Prescott prompted her. “Did you ever meet Donna Halsey?”
“I knew Donna Halsey as well as he did. As soon as I learned she was one of the ones who got killed, I said, ‘Who was she with?’ She would never, in a million years, have gone into that restaurant by herself. The police were positive she was with that man Gary Finch, but I didn’t believe it. There was only one
person there that she could have been with.” She sobbed. “Even my mother knew it.”
“Your mother?”
“She had warned me, at least two years ago. She got the feeling one day that things weren’t quite the same between me and Bobby. It was something she saw in his face one night when he was talking to me. She sat me down the next day and said, ‘It’s none of my business, but is everything okay?’ I told her she was right: it was none of her business. But she wouldn’t give up. She was sitting right where you are. She looked around, not in my eyes, and said, ‘You’re a good housekeeper. You’re a better mother than I was. You’re a terrific cook. But I’m going to say one thing because you’re also the best daughter in the world and I love you. In the history of the world, no man ever left his wife because some other woman was a better cook, or was more eager about setting the food on the table, or arranging it more attractively on the plate. The way to a man’s heart is not through his stomach, it’s a bit south of there.’ Then she stood up and left. You have to know my mother. She’d never said anything like that in her life. I saw her blush in church one time when the minister read some passage about somebody’s loins. But as soon as Bobby was dead, and the paper printed the names of the other people who had been in the restaurant, she knew. She has never said anything about warning me, just come and tried to help me and be sympathetic. But what she said will always be there between us, just lying there. She was right, and I didn’t take it to heart.”

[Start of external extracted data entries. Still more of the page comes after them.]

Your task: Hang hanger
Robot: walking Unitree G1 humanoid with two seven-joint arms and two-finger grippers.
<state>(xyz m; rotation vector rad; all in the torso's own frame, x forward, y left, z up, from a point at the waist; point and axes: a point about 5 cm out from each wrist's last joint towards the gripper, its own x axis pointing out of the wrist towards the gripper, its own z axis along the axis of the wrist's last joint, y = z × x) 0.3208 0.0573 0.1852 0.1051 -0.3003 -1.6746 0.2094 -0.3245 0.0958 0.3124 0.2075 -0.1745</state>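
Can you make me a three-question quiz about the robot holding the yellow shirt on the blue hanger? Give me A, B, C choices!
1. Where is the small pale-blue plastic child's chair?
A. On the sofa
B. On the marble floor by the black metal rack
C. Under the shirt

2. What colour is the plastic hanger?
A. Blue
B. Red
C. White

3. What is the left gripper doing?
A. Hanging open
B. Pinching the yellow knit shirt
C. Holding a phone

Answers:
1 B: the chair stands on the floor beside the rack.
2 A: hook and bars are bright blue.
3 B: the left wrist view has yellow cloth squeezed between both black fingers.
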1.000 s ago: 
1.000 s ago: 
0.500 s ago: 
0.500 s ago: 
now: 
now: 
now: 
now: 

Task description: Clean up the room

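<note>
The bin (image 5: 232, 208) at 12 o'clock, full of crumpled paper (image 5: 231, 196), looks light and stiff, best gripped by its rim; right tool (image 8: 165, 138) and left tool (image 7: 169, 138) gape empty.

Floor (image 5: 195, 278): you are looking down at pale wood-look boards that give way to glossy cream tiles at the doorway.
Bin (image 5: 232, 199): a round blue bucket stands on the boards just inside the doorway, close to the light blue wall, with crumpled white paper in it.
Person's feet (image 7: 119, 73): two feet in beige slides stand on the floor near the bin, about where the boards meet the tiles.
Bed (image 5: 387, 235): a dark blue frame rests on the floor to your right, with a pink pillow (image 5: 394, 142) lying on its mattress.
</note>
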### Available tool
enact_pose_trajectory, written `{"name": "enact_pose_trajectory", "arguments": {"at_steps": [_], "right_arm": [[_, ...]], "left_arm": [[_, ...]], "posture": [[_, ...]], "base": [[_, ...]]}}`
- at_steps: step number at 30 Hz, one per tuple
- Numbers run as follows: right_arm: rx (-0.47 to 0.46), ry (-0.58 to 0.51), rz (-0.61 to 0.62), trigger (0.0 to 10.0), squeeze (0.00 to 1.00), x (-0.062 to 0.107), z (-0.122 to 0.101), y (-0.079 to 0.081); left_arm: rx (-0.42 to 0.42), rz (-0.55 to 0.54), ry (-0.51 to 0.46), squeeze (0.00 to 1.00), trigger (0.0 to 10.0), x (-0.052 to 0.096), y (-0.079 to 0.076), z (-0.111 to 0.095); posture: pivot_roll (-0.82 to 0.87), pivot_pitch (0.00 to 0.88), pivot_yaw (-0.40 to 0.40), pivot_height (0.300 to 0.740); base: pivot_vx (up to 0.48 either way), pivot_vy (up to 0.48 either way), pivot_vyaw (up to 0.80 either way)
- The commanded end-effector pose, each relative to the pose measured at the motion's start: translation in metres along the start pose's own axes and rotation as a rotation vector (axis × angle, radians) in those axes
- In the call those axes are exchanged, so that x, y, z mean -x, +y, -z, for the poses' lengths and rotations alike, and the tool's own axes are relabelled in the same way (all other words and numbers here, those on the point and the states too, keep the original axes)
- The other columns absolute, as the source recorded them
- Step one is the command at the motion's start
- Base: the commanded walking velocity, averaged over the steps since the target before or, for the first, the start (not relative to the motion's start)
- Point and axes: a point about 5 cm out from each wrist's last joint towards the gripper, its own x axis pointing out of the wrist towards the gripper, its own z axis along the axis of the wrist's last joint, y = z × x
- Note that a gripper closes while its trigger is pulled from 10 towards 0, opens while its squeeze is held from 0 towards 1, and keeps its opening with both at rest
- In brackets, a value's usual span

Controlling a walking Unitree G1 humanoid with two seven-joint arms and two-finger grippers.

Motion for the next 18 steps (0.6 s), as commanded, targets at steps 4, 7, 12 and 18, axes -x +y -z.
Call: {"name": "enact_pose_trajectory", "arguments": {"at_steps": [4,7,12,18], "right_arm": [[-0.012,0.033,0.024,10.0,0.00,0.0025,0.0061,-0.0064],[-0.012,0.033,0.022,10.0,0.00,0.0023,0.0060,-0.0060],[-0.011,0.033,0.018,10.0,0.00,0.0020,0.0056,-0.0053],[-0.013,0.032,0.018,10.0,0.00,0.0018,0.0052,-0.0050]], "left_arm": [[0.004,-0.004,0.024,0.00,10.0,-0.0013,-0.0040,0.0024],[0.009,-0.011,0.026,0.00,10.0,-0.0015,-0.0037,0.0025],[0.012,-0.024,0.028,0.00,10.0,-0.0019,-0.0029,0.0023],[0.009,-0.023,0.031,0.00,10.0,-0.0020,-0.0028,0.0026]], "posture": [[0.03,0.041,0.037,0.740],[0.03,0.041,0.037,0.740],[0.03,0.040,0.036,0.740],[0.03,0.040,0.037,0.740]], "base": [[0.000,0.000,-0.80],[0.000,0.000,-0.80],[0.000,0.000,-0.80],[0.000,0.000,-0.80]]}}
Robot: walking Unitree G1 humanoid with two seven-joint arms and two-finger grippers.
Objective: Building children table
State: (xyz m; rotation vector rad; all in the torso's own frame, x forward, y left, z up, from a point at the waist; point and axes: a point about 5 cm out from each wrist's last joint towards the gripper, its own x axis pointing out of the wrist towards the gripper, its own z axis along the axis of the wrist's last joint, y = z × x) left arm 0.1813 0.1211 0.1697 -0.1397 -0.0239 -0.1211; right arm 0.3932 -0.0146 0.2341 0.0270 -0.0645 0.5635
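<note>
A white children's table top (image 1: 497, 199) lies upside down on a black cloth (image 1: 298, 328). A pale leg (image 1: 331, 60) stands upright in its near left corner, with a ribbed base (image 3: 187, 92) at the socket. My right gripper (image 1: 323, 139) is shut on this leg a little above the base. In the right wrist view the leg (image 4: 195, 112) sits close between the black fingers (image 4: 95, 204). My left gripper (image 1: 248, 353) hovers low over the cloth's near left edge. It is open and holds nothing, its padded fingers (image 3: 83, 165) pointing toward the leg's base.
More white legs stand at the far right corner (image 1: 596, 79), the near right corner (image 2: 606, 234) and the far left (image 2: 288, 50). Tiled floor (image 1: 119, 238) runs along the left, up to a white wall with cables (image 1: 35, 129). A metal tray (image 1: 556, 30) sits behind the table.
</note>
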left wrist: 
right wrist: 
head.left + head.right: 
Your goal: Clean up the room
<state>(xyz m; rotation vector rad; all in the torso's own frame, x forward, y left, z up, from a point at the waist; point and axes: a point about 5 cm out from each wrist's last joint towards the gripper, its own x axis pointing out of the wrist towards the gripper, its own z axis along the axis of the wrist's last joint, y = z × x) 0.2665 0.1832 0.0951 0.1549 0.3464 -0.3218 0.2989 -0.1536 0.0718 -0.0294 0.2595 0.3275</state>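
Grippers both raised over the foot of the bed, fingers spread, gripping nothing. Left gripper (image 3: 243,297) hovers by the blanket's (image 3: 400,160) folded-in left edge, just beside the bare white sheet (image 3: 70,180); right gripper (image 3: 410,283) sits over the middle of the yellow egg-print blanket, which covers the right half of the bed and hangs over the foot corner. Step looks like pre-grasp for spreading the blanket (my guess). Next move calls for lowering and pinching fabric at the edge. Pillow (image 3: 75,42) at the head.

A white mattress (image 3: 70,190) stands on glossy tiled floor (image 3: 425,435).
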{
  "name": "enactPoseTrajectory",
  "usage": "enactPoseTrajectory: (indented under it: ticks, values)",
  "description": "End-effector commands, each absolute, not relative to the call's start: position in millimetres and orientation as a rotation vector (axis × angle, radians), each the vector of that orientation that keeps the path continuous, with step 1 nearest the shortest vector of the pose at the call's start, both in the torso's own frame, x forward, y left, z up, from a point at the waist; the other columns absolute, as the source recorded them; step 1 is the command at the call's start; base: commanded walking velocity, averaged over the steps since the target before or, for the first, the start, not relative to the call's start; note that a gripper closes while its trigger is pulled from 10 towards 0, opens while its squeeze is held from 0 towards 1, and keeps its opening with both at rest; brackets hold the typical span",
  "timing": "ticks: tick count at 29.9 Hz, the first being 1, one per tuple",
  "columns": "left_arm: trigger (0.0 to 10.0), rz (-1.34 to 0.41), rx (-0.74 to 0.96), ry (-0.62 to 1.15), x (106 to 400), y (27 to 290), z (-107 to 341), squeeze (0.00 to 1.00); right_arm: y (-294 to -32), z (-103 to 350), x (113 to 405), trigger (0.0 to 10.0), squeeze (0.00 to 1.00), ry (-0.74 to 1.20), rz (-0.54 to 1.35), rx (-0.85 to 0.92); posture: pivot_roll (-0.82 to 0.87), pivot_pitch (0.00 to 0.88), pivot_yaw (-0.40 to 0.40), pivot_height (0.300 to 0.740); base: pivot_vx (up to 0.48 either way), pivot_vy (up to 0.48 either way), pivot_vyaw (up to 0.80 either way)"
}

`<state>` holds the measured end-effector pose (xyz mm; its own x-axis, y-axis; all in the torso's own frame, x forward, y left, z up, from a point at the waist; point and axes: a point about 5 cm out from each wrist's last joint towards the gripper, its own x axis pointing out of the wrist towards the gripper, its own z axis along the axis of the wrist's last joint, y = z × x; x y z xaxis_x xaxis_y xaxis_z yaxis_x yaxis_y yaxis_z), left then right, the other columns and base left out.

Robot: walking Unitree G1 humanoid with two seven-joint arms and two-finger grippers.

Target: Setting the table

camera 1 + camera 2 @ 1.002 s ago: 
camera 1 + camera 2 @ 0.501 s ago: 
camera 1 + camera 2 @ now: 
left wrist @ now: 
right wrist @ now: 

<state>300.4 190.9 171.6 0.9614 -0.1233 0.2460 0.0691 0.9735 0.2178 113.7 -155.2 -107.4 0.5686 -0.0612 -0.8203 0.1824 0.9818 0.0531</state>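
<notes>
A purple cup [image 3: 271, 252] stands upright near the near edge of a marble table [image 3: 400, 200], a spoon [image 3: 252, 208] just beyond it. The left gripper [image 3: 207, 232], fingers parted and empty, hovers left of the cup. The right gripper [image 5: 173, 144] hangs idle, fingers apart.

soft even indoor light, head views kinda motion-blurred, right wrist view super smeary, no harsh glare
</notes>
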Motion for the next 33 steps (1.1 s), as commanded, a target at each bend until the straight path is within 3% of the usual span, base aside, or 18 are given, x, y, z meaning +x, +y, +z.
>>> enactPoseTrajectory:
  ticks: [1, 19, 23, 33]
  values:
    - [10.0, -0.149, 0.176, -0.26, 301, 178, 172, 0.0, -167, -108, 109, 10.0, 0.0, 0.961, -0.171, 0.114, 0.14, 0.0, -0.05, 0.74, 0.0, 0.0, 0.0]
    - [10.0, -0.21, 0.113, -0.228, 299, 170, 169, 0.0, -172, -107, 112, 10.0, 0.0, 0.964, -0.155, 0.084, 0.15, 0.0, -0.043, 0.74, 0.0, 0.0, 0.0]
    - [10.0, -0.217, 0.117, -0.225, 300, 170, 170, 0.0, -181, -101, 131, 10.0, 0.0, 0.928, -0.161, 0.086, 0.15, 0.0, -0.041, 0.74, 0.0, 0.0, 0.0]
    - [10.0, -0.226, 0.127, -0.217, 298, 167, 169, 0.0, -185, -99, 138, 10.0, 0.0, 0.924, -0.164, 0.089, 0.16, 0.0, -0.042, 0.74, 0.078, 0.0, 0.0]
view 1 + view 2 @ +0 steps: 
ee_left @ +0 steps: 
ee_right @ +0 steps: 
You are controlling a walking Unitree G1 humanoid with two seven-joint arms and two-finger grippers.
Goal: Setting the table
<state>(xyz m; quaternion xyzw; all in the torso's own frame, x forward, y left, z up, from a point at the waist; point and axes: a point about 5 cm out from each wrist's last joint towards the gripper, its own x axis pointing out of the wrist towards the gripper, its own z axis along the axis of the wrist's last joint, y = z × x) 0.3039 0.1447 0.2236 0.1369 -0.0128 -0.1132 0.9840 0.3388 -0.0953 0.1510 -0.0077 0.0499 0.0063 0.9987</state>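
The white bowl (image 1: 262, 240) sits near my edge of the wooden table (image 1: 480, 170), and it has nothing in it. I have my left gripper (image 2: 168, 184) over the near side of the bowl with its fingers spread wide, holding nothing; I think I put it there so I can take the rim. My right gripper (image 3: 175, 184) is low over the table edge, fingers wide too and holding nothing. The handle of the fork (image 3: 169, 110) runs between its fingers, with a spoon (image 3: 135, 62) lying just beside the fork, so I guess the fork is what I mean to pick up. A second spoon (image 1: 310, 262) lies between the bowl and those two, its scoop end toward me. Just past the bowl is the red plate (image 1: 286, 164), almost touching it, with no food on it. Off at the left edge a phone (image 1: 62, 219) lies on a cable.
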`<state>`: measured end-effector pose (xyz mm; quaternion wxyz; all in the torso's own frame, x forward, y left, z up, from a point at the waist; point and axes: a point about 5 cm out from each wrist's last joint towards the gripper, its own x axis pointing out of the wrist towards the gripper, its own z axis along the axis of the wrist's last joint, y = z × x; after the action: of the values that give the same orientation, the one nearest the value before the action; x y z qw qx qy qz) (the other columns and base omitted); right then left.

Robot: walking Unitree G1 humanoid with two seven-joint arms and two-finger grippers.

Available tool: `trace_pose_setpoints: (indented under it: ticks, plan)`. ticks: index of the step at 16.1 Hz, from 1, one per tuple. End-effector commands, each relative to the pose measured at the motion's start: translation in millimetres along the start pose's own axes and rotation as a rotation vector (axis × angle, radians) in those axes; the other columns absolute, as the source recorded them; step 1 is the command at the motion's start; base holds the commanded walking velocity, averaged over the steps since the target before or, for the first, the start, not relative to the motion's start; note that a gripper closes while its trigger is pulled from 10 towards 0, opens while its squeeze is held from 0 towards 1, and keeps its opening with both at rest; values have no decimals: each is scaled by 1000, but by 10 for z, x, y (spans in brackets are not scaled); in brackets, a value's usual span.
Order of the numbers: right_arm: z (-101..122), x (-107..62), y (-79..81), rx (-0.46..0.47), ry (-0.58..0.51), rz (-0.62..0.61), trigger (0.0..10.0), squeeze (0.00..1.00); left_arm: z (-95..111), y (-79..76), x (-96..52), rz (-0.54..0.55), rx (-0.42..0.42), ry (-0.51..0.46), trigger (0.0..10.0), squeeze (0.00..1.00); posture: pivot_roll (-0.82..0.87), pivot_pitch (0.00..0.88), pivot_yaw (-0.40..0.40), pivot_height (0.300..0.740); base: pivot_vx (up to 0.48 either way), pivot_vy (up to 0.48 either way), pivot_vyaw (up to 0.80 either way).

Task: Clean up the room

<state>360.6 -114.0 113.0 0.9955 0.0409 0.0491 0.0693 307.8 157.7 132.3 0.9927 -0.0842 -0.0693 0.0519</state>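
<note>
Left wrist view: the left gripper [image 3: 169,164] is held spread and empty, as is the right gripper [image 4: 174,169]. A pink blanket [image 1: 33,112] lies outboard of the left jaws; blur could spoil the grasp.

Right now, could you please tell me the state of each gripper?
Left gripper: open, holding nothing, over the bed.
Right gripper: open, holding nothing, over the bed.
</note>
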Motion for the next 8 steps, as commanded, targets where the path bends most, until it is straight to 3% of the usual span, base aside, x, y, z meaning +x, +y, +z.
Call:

“I’m sorry you ever had to find out,” said Prescott. “It serves no purpose. But I’ve got to say that you’re being too hard on yourself. You have nothing to blame yourself for. You weren’t the one who did this. He was.”
She sighed, then sobbed a little, so her breath came out shivery and choked. She said, “He paid for being tempted. I’m paying for being stupid.” She squinted. “He wasn’t bad. Nobody but me can really know that. He loved us. He would have stayed faithful—had been faithful for twelve years, before this. I told myself after it happened what a bastard he was, what a pig, what a rat. The truth is, he wasn’t.”